■ Activity
Print nothing except the lines of the listing below from the line with "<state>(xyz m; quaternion" to the line with "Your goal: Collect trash", each exactly as written, both ends included.

■ Records for the exercise
============
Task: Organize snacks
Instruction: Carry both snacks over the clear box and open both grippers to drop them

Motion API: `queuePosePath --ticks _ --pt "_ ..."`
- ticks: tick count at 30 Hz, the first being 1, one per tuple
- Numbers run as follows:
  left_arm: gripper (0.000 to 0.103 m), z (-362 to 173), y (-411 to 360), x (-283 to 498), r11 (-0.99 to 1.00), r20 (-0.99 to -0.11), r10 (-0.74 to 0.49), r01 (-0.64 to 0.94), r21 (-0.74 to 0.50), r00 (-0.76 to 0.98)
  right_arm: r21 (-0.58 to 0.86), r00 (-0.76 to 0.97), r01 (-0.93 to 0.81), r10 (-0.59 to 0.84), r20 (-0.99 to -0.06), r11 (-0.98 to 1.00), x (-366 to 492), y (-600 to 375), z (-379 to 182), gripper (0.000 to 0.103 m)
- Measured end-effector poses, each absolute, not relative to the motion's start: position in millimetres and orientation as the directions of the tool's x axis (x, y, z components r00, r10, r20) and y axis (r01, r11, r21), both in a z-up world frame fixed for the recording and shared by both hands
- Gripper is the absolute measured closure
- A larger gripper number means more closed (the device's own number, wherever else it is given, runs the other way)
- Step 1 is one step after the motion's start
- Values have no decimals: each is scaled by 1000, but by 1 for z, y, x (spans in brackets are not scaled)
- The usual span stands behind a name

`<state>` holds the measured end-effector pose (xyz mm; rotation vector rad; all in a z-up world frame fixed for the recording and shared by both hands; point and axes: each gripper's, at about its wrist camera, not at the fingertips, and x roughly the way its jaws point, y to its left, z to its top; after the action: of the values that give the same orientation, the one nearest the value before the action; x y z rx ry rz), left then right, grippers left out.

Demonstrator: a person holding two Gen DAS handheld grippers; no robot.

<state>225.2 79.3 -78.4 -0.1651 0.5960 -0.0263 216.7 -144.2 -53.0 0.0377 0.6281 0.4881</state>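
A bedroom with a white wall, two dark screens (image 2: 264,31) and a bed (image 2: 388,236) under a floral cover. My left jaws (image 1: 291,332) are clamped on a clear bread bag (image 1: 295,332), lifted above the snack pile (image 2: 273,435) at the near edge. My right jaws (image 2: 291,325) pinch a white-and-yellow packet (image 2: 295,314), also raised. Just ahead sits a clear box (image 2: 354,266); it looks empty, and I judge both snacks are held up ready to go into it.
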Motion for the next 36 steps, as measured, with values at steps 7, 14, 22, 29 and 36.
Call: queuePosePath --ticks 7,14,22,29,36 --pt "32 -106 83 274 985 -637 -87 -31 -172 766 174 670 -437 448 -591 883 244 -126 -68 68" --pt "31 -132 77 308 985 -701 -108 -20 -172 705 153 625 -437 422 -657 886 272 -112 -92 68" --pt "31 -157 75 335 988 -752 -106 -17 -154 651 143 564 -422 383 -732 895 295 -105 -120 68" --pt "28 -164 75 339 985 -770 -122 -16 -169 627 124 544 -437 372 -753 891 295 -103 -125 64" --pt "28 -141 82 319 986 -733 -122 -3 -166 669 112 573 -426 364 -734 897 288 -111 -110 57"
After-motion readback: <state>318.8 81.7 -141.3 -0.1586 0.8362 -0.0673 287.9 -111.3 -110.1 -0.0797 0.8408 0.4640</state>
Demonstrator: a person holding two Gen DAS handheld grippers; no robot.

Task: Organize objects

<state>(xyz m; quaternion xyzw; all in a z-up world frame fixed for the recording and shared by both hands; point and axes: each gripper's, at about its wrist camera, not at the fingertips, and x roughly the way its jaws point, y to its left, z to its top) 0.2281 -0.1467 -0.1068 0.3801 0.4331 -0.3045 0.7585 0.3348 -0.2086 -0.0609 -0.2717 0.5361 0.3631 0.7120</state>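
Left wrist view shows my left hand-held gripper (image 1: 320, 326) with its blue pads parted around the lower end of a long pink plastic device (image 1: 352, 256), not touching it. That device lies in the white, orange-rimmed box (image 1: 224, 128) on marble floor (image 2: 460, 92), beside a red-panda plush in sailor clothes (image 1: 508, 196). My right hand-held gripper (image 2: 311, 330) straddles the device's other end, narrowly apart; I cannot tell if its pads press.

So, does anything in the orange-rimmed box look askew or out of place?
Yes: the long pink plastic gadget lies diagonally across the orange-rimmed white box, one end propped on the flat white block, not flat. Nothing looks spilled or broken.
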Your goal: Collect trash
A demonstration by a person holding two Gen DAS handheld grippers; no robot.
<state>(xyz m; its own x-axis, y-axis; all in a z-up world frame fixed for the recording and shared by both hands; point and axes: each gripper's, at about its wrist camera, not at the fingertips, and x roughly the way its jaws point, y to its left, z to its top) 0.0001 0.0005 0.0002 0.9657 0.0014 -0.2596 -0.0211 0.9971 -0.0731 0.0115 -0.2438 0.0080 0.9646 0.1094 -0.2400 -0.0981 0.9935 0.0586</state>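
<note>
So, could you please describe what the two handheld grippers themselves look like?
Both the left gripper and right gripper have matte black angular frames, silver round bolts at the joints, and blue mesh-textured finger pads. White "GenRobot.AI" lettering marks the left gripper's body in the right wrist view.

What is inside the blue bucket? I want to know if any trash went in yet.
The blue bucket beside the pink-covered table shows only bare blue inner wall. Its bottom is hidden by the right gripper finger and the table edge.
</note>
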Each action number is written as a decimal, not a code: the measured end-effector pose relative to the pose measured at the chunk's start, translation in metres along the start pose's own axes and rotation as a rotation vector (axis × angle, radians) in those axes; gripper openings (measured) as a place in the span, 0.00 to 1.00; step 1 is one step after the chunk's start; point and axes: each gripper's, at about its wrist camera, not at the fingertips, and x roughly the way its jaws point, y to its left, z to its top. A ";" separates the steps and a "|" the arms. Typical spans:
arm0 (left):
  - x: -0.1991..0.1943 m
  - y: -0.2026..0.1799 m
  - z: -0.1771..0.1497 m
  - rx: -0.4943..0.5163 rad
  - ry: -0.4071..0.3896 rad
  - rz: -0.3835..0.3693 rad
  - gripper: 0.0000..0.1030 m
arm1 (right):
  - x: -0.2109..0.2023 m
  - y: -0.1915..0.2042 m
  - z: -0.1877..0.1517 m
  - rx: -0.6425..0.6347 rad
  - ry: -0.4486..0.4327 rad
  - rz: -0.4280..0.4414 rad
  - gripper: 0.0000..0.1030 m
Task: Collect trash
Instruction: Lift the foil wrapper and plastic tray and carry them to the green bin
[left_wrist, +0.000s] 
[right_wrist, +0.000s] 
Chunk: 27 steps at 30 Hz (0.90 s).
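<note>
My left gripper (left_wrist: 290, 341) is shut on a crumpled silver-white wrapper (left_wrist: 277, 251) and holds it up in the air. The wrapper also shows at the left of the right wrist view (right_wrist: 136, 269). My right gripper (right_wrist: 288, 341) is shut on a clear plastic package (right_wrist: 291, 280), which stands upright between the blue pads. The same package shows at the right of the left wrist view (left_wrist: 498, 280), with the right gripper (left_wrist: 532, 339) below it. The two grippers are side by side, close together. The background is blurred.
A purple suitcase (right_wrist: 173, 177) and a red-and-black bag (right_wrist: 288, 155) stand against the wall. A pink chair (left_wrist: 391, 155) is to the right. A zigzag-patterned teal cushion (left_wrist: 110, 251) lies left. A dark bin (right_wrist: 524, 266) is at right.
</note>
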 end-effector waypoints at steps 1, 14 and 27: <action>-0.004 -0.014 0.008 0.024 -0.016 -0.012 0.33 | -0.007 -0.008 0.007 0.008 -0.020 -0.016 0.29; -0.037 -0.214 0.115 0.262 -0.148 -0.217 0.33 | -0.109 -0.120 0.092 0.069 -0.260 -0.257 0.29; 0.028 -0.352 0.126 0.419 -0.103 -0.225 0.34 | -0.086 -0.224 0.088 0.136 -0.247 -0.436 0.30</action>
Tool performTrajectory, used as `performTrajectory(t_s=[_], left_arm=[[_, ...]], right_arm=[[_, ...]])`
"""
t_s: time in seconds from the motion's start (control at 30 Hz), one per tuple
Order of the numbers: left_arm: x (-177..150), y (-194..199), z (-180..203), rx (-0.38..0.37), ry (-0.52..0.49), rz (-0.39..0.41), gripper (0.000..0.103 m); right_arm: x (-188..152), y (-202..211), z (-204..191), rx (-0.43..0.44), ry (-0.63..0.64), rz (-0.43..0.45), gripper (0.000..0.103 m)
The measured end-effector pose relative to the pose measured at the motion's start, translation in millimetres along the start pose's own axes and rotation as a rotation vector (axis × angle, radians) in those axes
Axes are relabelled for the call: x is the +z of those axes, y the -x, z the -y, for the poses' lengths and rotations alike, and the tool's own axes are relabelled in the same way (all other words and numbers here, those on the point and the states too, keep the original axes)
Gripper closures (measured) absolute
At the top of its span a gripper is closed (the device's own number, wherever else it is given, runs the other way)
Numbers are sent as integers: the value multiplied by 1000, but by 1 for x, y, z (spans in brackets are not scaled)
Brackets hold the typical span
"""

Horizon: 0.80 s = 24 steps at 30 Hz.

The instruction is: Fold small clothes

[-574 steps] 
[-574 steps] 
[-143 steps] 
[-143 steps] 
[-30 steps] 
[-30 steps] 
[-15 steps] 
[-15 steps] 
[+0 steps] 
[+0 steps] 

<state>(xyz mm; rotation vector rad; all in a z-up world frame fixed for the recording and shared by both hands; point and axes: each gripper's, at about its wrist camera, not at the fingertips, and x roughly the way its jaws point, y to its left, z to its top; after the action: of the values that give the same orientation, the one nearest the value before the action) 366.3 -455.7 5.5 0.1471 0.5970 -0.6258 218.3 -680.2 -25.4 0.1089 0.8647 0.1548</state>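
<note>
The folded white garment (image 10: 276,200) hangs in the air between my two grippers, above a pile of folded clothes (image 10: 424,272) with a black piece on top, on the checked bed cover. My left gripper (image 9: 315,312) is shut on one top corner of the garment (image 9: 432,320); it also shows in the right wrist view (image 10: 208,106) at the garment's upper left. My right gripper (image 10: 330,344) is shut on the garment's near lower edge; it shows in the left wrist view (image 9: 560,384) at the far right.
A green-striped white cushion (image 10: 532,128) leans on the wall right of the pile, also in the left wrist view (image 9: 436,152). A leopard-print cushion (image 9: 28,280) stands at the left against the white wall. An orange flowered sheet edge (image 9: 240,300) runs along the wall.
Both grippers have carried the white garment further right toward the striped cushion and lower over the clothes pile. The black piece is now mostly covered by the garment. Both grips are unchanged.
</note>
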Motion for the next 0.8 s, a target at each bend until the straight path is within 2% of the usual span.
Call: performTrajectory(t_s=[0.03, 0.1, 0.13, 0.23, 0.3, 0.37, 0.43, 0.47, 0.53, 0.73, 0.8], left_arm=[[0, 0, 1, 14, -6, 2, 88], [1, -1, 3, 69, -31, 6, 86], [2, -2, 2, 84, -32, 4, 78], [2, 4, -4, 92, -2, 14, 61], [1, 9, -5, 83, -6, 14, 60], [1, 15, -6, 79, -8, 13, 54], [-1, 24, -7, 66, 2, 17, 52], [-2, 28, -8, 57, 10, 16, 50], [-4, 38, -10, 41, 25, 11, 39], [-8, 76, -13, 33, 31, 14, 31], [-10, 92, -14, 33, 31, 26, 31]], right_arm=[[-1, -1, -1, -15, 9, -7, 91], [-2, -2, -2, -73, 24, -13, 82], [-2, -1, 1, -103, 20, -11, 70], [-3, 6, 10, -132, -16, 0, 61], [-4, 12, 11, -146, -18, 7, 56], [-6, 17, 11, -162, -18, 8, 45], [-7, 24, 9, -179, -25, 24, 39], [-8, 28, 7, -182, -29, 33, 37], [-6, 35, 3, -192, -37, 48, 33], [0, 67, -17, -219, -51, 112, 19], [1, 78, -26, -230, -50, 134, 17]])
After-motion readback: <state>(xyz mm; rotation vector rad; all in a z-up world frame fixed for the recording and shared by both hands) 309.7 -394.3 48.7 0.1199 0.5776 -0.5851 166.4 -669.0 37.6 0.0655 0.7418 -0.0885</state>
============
■ Output for this task
<state>(xyz m; quaternion xyzw; all in a z-up world frame fixed for the recording and shared by both hands; point and axes: each gripper's, at about its wrist camera, not at the fingertips, and x roughly the way its jaws point, y to its left, z to its top) 0.2281 -0.1467 -0.1068 0.3801 0.4331 -0.3045 0.7585 0.3348 -0.2086 -0.0609 -0.2717 0.5361 0.3631 0.7120</state>
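Left wrist view shows my left hand-held gripper (image 1: 320, 326) with its blue pads parted around the lower end of a long pink plastic device (image 1: 352, 256), not touching it. That device lies in the white, orange-rimmed box (image 1: 224, 128) on marble floor (image 2: 460, 92), beside a red-panda plush in sailor clothes (image 1: 508, 196). My right hand-held gripper (image 2: 311, 330) straddles the device's other end, narrowly apart; I cannot tell if its pads press.

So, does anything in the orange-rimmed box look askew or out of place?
Yes: the long pink plastic gadget lies diagonally across the orange-rimmed white box, one end propped on the flat white block, not flat. Nothing looks spilled or broken.
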Your goal: Collect trash

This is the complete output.